If you've made the switch to organic skincare or plant-based products and you haven't revisited your old friend witch hazel yet, it might be time to. It's one of those ingredients that stands the test of time. Witch hazel had a resurgence of popularity in recent years and I'm not mad about it. But if the '90s were the last time you used witch hazel toner, you might need a little refresher on exactly what it does and how to use it. Below Ava Shamban, M.D., dermatologist and founder of AVA MD and Skin Five Clinics, reminds us of all the reasons why witch hazel always has a place in our products.

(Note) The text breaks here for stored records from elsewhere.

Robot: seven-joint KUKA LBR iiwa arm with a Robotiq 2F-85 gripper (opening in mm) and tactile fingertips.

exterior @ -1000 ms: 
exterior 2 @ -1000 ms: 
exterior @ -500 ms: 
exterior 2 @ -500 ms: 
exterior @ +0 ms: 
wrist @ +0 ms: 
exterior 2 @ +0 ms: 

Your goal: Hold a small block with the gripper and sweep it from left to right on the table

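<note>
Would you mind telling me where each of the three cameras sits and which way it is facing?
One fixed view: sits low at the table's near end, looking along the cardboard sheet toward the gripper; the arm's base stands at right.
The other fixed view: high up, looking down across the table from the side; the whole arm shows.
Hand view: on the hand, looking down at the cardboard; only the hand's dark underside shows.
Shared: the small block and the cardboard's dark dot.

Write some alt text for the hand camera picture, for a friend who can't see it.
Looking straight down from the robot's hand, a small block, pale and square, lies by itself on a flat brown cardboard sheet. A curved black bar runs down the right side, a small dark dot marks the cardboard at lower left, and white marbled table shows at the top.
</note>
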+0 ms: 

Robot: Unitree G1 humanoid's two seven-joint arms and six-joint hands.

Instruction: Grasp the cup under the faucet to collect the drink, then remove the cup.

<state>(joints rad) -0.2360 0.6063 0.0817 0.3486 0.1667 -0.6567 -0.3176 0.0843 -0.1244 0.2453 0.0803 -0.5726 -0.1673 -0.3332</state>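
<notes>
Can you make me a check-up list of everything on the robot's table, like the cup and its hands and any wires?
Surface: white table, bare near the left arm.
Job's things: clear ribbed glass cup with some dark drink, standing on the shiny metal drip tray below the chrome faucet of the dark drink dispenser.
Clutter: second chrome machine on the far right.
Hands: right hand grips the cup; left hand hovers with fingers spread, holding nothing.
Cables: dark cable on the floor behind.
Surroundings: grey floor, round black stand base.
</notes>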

What is witch hazel made of?
As Dr. Shamban explains it, witch hazel is derived from a plant or shrub called hamamelis virginiana, and when the extract is mixed with purified water and other ingredients, like aloe or rosewater, it can be a hydrating natural toner for the skin. On its own, witch hazel can soothe itchy skin and inflammation and calm minor acne and other skin irritations. According to Dr. Shamban, when the tannins (a class of astringent molecules) in the witch hazel are applied directly to the skin, they can reduce some kinds of inflammation and swelling as well as fight bacteria.
Is toner good for skin?
Dr. Shamban says toners are great for removing makeup, excess traces of oil, sweat, debris, and some environmental elements from the skin surface—and they do so v. gently. The reason you might have heard otherwise is that there's a lot of overlap between toners and alcohol-based astringents, which are known to be drying. Not everyone needs to use an astringent—nor should they! Dr. Shamban explains that while toners are intended for most skin types, astringents are created specifically to remove excess oils from the skin and are usually better saved for someone who has an oily form of acne. Or, someone who is regularly exposed to pollution, since they're more effective at removing sticky substances on the skin. And would you look at that?! Perfect segue into the next question…

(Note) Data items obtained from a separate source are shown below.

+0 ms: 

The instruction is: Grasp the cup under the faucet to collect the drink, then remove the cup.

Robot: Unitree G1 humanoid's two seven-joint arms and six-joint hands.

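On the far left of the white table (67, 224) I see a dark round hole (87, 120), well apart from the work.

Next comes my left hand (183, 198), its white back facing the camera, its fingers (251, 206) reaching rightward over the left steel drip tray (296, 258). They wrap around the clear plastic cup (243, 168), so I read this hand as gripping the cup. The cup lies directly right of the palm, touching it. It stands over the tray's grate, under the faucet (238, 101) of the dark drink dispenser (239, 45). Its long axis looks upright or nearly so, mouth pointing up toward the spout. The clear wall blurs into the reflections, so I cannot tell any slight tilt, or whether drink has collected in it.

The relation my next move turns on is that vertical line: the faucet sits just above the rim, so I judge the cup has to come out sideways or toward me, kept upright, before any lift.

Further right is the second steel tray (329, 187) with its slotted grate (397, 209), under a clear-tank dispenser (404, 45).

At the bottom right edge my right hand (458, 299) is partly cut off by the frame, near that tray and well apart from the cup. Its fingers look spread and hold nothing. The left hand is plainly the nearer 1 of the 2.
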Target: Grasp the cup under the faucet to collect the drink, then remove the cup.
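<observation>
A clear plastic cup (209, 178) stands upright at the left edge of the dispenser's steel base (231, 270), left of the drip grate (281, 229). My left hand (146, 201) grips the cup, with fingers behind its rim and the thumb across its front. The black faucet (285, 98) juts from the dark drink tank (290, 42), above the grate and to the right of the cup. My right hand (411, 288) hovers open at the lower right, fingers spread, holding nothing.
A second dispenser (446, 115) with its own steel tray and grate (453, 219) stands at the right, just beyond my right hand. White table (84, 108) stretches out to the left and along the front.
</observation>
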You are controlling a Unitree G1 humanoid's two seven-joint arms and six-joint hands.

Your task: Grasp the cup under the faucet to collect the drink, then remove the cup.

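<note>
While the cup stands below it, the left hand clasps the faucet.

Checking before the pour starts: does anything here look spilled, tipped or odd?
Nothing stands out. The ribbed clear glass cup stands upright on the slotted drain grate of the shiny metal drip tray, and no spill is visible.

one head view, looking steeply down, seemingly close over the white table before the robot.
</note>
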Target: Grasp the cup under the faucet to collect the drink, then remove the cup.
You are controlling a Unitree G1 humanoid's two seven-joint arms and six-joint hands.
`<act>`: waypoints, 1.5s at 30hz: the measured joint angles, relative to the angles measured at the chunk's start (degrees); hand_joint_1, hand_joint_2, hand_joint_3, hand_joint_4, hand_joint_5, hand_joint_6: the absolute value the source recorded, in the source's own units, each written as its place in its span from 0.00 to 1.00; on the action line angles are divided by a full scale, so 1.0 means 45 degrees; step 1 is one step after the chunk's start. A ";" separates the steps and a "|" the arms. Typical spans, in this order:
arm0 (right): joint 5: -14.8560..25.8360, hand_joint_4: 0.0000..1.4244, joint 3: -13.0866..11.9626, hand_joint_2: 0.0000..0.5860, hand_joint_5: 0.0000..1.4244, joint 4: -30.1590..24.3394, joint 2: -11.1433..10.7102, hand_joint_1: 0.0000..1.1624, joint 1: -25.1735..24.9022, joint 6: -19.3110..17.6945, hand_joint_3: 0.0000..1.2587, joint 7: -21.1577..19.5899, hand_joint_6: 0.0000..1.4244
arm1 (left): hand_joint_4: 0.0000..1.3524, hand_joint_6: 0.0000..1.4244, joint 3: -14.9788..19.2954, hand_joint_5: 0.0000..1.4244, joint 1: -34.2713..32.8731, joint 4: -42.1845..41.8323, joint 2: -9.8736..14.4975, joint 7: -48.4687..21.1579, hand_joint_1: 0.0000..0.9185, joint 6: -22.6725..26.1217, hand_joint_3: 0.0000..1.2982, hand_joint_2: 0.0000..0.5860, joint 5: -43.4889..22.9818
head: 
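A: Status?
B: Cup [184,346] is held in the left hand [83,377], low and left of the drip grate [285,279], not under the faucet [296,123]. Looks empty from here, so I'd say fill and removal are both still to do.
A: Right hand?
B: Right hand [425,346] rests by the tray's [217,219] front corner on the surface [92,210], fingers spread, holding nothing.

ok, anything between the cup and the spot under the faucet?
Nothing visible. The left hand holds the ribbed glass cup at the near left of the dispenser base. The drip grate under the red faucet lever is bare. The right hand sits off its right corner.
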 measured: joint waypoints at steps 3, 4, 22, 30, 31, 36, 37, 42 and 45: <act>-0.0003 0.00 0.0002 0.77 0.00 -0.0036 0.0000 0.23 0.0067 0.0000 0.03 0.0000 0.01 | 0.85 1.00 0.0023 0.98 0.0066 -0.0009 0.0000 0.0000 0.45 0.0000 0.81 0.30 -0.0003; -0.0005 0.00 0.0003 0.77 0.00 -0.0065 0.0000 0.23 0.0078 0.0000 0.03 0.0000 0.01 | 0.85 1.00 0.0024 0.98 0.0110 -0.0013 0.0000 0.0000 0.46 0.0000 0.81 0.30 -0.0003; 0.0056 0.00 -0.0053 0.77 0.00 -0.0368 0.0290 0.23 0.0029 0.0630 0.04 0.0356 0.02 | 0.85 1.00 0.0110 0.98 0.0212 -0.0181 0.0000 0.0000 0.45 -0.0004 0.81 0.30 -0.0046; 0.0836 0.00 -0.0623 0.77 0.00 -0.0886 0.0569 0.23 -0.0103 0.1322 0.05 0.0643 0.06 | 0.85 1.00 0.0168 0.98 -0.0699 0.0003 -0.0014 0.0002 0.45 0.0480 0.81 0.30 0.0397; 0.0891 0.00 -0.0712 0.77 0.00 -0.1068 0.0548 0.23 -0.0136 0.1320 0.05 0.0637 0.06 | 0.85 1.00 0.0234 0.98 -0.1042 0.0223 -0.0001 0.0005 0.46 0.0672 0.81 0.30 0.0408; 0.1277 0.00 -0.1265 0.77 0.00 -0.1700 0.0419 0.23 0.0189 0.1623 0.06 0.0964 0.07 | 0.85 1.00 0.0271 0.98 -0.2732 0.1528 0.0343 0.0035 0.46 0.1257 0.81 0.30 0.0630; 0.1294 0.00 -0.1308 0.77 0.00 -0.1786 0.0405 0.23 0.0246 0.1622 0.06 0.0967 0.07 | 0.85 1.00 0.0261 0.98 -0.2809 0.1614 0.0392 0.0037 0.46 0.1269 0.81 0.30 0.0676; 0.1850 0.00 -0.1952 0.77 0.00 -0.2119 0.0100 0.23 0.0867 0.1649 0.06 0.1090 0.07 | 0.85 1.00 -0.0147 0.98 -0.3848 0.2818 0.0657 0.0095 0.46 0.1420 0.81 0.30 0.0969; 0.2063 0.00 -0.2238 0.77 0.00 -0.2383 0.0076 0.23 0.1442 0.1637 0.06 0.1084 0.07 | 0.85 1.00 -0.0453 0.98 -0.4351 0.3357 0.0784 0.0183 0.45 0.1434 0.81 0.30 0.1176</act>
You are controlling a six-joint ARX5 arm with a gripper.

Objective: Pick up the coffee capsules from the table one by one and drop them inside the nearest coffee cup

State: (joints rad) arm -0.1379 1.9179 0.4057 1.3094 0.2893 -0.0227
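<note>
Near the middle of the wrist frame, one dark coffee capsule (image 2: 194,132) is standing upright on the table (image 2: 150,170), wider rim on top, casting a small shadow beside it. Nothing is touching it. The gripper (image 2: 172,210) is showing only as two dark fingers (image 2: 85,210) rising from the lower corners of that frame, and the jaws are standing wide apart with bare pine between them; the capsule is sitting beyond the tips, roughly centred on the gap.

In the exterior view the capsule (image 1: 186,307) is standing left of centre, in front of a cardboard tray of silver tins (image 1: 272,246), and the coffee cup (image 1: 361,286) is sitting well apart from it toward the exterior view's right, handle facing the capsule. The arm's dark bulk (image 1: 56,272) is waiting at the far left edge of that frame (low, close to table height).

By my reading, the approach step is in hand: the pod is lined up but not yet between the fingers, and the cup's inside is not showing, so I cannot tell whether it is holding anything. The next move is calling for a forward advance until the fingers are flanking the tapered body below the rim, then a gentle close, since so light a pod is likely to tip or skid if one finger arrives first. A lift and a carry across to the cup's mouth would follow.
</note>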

Does witch hazel have alcohol?
Witch hazel can be found in both alcohol-free and alcohol-based products. In general, Dr. Shamban says astringents or alcohol-based formulas are okay for those with acne IF (and only if!) they don't cause any irritation.
What is the best witch hazel for your face?

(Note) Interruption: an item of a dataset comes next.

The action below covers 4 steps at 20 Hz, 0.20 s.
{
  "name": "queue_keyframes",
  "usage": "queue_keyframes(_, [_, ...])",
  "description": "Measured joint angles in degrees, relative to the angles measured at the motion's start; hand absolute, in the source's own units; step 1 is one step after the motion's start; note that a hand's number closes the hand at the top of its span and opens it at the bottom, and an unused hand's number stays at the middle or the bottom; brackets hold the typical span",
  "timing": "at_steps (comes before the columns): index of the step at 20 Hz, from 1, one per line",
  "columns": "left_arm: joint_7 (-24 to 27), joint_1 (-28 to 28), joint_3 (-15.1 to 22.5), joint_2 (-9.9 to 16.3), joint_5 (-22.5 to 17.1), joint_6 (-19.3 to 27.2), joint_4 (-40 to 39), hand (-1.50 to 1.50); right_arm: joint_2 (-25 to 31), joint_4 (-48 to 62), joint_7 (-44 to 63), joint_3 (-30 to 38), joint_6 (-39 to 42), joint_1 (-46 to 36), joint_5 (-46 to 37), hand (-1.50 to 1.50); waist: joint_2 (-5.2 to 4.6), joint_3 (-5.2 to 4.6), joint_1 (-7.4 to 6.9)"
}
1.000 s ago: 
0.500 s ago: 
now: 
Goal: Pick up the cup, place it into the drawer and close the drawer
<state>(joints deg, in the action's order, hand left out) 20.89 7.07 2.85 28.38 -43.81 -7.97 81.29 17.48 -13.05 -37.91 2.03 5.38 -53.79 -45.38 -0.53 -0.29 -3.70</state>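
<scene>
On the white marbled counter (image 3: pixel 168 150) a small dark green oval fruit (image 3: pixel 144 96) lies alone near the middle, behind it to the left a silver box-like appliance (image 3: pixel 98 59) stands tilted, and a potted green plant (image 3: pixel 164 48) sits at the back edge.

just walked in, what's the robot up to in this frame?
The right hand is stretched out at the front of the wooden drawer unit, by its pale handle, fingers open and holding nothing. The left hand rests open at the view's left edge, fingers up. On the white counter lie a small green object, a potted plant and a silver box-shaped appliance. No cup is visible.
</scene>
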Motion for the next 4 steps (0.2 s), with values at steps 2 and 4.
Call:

When choosing a witch hazel product for your skin type, pay close attention to the other ingredients in the formula. An alcohol-based formula isn't the only option for acne-prone skin; Dr. Shamban also suggests looking for a witch hazel toner containing AHAs or salicylic acid to help exfoliate. If you want more soothing effects from your witch hazel toner, she suggests looking for one that's blended into an aloe gel.
How often should you use witch hazel toner?
In general, Dr. Shamban says you can use your witch hazel toner anywhere from twice a week to every day, depending on how your skin responds. But when it comes to an alcohol-based astringent, don't overdo it. Not only can they disrupt the pH, but if you dry out your skin too much, it can lead to an overproduction of oil to compensate, which, of course, totally defeats the purpose.